What to produce: Copy out each line of the data below in which "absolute" appears.
----- Given information
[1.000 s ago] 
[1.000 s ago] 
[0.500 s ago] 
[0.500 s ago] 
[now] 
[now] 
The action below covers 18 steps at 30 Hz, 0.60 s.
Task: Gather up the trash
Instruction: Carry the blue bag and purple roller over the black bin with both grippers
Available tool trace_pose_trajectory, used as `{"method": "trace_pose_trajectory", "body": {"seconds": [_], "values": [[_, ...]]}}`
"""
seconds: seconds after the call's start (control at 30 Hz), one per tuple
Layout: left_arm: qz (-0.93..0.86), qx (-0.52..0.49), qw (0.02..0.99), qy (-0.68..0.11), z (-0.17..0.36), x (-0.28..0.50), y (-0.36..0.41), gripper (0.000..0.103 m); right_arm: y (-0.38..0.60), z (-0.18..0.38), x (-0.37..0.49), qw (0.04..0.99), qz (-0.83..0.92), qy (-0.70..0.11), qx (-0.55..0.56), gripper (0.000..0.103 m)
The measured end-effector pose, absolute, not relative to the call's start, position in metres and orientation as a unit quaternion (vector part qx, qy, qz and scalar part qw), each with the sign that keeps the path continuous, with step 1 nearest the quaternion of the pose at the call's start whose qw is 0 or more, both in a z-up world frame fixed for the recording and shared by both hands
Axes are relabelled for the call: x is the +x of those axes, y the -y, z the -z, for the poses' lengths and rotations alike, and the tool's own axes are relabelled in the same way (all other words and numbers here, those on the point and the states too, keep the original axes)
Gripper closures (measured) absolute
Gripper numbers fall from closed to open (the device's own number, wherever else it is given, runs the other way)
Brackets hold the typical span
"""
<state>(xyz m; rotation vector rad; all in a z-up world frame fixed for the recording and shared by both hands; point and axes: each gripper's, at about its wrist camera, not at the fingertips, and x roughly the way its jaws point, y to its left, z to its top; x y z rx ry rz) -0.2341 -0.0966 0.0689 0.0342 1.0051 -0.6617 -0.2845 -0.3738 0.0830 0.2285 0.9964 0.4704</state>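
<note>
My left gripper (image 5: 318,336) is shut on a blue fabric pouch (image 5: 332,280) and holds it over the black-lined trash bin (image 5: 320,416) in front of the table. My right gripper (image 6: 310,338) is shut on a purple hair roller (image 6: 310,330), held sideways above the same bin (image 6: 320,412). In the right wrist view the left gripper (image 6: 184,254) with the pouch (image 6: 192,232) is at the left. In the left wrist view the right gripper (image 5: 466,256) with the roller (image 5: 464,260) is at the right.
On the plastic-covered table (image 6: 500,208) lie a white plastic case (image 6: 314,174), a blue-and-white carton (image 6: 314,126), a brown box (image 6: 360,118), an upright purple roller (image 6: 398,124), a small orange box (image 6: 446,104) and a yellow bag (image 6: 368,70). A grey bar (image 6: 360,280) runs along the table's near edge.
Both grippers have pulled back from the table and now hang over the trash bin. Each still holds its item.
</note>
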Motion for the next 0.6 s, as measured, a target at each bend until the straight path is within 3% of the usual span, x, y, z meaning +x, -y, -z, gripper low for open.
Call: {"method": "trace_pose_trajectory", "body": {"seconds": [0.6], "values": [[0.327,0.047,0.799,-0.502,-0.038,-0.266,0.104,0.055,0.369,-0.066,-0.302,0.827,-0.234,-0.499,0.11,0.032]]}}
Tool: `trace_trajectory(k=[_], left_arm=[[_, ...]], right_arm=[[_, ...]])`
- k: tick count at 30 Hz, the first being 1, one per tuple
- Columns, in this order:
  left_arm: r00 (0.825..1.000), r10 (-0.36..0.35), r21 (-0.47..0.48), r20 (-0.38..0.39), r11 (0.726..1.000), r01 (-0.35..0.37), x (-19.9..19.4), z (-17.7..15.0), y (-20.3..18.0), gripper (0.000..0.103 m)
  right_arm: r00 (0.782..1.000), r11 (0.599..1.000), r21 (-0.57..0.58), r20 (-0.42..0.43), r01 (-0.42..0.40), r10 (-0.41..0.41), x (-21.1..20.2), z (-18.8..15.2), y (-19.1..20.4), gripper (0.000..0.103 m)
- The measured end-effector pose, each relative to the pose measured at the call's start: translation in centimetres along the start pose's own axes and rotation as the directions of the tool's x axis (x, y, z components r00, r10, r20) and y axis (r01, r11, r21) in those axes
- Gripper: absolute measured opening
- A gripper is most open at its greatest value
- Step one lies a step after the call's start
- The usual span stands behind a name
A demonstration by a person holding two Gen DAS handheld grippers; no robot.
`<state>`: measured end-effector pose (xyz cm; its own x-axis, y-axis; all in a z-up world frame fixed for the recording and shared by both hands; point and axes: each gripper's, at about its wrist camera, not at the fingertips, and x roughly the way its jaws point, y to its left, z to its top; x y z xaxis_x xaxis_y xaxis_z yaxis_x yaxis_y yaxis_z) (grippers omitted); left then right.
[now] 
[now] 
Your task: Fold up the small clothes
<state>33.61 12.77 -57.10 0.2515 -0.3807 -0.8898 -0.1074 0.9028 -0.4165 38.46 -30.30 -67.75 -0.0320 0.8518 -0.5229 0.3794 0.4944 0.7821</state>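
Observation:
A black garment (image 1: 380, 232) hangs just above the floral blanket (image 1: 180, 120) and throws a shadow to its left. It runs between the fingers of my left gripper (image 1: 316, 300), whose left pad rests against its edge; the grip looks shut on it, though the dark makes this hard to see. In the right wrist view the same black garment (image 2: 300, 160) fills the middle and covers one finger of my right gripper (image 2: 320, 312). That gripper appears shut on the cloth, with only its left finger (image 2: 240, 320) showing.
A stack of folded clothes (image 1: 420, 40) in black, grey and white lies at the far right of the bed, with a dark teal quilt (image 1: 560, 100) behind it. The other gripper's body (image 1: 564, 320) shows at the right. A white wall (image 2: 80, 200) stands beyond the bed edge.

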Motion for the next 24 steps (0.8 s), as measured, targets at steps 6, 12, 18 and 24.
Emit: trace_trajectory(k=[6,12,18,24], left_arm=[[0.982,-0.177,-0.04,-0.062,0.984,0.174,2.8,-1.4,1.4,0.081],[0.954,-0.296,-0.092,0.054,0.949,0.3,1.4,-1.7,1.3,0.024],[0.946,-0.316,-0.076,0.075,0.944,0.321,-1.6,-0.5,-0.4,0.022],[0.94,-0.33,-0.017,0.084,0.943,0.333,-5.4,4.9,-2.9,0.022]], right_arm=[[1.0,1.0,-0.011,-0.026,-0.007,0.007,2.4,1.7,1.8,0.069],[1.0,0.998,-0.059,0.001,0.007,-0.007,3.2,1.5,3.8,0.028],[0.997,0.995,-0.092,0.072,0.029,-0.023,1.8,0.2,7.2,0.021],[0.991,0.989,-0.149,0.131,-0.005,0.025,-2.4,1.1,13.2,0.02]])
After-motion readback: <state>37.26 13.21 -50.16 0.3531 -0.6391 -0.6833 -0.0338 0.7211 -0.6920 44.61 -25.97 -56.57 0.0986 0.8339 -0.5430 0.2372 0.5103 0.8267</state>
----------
Output for this exercise:
The measured end-effector pose, absolute, not relative to the call's start, position in metres and orientation as a unit quaternion (vector part qx, qy, qz and scalar part qw), each with the sign that keeps the path continuous, with step 1 nearest the quaternion of the pose at the call's start whose qw is 0 or more, both in a z-up world frame fixed for the recording and shared by both hands
Gripper closures (measured) absolute
- Gripper: absolute measured opening

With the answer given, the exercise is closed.